National Indigenous History Month at the NFB/ONF

Elle Maija Tailfeathers with crew on the Kainai Nation. Photo by Arnell Tailfeathers

The National Film Board has been creating and distributing excellent Indigenous films for as long as I can remember. Growing up as a non-indigenous Canadian, Indigenous NFB/ONF filmmakers like Alanis Obomsawin, Willie Dunn, and Gil Cardinal shaped some of my earliest understandings of Indigenous people, history, and culture. 

Later, as a young adult, I enjoyed and learned from the films of Loretta Todd, Zacharias Kunuk, and Barb Cranmer

More recently, I have appreciated and been moved by Elle-Máijá Tailfeathers’ Kímmapiiyipitssini: The Meaning of Empathy, an intimate portrait of the impacts of the substance use and overdose epidemic on the Kainai First Nation and the community’s response. I also recommend Christine Welsh’s Finding Dawn, a compelling documentary that puts a human face on a national tragedy – the epidemic of missing or murdered Indigenous women in Canada.
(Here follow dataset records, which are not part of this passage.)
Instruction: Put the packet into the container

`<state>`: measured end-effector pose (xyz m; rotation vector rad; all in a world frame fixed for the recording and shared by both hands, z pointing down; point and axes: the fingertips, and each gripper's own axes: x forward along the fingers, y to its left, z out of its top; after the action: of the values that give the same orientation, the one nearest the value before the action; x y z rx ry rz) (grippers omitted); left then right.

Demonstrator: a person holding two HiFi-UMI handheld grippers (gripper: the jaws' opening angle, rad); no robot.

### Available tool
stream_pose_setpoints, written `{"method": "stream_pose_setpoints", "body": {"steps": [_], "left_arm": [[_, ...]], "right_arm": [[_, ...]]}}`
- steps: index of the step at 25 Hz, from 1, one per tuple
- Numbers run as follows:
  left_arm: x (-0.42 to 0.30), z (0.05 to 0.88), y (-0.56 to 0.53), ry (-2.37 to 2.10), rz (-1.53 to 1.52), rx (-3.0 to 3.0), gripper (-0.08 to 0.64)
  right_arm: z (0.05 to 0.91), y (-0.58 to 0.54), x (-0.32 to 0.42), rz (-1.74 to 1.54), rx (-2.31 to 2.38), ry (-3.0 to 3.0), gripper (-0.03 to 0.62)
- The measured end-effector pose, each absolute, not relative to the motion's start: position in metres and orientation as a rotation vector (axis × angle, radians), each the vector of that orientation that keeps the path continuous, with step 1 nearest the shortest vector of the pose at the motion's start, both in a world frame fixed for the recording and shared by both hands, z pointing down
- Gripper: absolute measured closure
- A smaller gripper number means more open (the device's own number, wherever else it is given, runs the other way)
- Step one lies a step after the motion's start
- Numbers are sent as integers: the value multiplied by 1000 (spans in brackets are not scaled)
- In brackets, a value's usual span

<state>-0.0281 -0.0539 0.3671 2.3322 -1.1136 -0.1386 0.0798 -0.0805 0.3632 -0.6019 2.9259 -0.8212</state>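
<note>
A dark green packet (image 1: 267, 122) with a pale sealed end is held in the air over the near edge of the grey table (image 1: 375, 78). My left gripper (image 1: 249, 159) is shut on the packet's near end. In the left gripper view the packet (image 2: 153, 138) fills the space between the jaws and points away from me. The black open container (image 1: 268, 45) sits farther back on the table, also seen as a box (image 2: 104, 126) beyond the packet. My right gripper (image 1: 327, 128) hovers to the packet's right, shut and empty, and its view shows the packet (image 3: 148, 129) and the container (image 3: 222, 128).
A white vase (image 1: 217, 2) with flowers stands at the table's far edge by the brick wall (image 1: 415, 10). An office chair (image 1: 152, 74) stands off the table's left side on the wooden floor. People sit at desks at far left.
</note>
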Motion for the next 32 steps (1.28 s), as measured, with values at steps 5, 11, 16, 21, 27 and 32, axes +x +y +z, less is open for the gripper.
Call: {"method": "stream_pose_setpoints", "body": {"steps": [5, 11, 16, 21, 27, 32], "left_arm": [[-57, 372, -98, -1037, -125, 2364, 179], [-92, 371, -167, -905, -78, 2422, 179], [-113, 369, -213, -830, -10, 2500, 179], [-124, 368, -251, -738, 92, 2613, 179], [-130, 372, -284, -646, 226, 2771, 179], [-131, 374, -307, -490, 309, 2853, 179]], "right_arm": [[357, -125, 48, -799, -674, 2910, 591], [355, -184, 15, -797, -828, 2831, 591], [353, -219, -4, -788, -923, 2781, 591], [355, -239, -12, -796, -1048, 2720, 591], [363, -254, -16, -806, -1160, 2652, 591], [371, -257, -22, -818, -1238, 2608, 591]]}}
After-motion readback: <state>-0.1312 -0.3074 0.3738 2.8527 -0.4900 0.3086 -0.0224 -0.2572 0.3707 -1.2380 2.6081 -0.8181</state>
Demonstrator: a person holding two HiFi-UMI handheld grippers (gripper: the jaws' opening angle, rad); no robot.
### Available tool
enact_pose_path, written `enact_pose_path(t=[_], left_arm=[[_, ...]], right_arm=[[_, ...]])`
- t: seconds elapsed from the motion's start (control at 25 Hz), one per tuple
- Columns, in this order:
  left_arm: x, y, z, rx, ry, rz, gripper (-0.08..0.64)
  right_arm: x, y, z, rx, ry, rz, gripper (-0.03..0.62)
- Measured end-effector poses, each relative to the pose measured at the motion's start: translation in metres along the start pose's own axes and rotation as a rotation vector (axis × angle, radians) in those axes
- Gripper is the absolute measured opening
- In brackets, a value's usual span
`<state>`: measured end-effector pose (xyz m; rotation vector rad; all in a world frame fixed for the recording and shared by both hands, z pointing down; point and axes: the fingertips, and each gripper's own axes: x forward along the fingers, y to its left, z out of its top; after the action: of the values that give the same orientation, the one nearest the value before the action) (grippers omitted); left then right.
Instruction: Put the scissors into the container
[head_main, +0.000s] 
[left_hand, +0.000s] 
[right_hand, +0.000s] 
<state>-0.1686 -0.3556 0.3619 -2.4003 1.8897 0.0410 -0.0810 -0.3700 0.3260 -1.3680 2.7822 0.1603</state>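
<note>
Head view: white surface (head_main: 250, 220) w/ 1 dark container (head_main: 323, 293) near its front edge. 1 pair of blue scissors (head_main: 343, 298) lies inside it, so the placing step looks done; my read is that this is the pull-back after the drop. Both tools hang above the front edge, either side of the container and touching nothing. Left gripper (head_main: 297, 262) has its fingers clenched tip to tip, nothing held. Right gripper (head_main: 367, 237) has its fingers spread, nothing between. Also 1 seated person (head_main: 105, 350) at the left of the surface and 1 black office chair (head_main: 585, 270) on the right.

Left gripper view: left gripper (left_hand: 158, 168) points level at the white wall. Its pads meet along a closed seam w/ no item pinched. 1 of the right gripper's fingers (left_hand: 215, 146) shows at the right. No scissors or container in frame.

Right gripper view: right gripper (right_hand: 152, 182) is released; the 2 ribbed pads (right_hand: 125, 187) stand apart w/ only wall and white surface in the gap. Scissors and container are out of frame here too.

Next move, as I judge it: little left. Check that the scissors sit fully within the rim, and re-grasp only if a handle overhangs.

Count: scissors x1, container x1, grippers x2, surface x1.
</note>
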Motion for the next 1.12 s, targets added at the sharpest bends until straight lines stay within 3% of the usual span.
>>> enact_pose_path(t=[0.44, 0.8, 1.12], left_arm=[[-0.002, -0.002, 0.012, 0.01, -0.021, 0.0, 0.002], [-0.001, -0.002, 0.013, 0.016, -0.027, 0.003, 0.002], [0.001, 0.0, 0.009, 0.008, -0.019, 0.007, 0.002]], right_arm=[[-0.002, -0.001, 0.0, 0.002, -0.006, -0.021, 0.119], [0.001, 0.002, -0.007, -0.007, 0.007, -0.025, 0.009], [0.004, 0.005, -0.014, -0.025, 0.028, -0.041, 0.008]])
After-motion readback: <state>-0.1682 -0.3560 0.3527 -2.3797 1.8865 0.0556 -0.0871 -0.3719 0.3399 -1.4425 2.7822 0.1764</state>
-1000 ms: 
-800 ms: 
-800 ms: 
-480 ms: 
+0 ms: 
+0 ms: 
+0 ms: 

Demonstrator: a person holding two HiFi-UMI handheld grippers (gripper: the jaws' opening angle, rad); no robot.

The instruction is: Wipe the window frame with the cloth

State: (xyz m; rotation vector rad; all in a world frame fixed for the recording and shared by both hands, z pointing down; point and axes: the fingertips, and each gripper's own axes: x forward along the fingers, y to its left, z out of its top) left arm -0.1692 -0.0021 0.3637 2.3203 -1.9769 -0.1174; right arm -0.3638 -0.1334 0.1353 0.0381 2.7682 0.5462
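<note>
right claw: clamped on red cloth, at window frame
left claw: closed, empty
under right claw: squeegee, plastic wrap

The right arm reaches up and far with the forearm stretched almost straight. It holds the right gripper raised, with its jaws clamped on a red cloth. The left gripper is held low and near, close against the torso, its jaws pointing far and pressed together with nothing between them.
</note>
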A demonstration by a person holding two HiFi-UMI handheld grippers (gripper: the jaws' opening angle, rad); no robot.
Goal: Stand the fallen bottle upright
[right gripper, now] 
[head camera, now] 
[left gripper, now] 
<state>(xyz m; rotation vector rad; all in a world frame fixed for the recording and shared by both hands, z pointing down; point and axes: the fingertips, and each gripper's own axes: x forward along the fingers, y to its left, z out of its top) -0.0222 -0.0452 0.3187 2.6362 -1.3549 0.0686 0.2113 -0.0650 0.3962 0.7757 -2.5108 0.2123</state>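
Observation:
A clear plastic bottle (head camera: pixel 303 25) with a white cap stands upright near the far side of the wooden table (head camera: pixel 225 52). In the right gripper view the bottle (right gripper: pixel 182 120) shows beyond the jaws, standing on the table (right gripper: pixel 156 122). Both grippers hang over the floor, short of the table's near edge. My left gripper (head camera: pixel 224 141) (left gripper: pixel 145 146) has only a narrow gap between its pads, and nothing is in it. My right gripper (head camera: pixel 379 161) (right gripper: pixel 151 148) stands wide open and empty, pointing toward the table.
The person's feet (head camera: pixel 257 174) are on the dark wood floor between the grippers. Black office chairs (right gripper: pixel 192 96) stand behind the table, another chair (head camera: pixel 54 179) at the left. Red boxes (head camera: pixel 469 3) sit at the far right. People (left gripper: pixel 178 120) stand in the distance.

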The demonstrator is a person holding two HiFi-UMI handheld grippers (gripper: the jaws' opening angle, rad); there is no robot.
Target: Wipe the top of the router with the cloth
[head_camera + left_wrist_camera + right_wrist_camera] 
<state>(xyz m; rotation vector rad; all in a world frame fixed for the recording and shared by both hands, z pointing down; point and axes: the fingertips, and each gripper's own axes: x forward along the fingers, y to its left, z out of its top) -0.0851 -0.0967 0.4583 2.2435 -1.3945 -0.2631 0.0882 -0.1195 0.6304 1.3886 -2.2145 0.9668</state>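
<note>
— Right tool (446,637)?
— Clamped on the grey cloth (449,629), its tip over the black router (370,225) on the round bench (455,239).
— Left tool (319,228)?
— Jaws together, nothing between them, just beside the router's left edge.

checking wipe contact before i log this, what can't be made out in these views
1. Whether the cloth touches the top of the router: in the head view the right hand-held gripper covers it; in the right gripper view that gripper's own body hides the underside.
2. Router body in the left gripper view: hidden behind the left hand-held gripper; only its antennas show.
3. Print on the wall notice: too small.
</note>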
Mary Two-Axe Earley: I Am Indian Again, by Courtney Montour, is a powerful film about Mary Two-Axe Earley, who fought for more than two decades to challenge sex discrimination against First Nations women embedded in Canada’s Indian Act. 

June is National Indigenous History Month; a great time to check out the NFB/ONF’s Indigenous Voices and Reconciliation channel. 

I will be watching some new movies too.